_Exercise objective_: Reproduce the entries shown below only from the line with "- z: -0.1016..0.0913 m" down to the line with "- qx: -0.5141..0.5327", keeping both end lines and copying each one exactly.

_Listed records_:
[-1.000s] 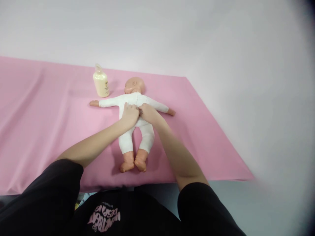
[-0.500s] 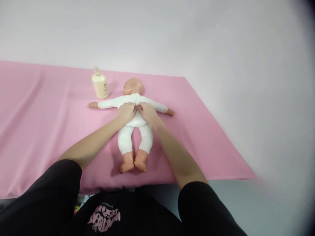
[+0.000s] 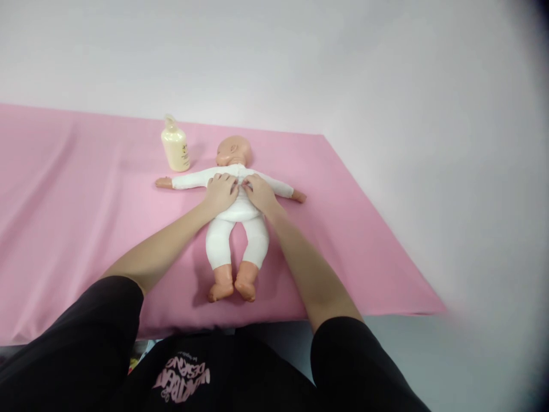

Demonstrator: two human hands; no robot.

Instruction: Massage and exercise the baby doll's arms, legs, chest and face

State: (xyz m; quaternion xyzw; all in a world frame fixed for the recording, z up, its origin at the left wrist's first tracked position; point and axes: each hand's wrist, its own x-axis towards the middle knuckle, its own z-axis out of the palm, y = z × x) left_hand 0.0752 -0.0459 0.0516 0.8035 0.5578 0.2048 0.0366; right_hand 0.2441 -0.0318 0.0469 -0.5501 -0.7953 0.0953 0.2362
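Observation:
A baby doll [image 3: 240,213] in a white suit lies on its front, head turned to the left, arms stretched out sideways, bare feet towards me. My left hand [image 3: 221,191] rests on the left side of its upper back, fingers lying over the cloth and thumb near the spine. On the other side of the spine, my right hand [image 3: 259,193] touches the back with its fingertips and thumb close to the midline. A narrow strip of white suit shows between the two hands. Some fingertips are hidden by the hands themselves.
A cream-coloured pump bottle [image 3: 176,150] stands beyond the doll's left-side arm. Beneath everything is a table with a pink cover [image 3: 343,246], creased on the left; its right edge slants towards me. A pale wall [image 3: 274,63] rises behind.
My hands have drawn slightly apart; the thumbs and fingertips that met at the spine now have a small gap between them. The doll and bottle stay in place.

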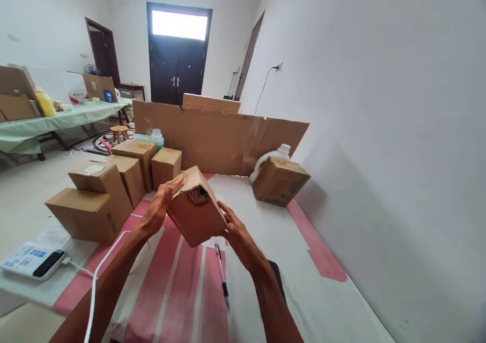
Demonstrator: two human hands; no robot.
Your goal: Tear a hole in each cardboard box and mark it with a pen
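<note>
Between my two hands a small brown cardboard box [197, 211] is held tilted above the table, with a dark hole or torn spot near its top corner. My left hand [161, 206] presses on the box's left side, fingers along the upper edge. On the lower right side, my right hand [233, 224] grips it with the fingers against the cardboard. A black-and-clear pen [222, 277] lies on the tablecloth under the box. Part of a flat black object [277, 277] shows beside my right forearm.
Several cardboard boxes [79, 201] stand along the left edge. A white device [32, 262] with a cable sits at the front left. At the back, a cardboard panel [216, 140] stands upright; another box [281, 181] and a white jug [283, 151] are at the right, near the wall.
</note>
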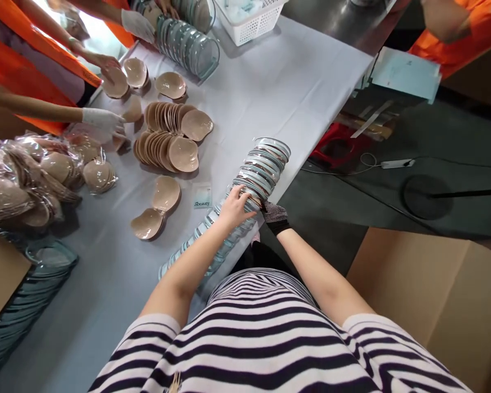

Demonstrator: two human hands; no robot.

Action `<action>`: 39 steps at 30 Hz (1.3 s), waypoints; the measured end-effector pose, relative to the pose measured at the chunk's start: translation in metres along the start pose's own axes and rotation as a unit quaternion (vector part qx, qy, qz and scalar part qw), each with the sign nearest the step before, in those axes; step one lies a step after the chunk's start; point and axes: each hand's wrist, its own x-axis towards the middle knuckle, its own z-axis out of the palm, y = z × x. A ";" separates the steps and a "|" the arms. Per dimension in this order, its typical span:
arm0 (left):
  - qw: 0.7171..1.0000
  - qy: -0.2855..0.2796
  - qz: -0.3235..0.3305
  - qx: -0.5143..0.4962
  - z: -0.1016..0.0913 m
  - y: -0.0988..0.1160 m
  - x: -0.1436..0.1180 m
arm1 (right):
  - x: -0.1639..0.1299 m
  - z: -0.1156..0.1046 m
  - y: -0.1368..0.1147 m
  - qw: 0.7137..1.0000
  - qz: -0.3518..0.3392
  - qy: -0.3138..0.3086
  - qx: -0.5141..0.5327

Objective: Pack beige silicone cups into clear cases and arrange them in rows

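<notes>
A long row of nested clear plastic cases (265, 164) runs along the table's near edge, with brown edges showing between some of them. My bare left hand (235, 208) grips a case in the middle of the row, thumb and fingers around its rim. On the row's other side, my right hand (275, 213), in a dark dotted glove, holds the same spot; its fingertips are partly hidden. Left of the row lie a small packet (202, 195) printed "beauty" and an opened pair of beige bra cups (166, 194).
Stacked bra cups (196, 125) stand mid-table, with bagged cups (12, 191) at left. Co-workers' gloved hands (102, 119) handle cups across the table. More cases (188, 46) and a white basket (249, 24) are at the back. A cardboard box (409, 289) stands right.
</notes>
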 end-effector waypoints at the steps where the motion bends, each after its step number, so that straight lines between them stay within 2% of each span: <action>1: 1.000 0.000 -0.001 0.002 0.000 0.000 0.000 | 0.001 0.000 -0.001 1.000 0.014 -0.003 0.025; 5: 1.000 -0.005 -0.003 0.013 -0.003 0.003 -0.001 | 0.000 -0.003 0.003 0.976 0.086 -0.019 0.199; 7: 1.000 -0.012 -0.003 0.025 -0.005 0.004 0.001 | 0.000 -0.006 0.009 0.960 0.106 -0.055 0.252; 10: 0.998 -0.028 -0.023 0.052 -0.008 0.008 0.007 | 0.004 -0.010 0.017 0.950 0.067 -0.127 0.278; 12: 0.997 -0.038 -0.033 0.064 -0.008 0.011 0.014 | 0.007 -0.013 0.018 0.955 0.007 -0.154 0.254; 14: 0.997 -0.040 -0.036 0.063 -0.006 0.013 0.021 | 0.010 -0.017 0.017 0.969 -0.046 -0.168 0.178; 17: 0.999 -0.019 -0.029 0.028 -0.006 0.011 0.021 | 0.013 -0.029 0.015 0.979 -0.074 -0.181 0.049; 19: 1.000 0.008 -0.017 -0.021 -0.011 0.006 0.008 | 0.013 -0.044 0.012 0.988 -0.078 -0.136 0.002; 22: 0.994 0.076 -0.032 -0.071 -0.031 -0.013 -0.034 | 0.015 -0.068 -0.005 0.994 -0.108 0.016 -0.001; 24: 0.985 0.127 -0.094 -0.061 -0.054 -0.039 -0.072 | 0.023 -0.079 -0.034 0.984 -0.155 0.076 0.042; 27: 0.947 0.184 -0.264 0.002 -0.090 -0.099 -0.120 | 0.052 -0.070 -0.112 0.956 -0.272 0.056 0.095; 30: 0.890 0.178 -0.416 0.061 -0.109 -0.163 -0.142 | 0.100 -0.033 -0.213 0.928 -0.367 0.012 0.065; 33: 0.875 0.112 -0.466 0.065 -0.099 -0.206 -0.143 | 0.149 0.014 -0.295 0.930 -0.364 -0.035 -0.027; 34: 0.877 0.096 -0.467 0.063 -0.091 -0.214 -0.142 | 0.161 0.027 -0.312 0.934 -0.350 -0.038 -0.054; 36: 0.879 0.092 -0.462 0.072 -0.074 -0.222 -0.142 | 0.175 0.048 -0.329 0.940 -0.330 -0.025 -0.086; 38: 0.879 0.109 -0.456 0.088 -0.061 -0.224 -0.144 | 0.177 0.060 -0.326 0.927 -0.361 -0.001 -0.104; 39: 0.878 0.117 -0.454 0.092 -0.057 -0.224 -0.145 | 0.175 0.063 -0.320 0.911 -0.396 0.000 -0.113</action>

_Answer below_:
  - z: -0.1016..0.0913 m
  - y: -0.0988..0.1160 m
  - x: -0.1436..0.1180 m
arm1 (right):
  - x: -0.1639..0.1299 m
  - z: -0.1156..0.1046 m
  - y: -0.1368..0.1147 m
  - qw: 0.7137..1.0000
  - qz: -0.3518..0.3392
  - qy: -0.3138..0.3086
  - qx: -0.5141..0.5327

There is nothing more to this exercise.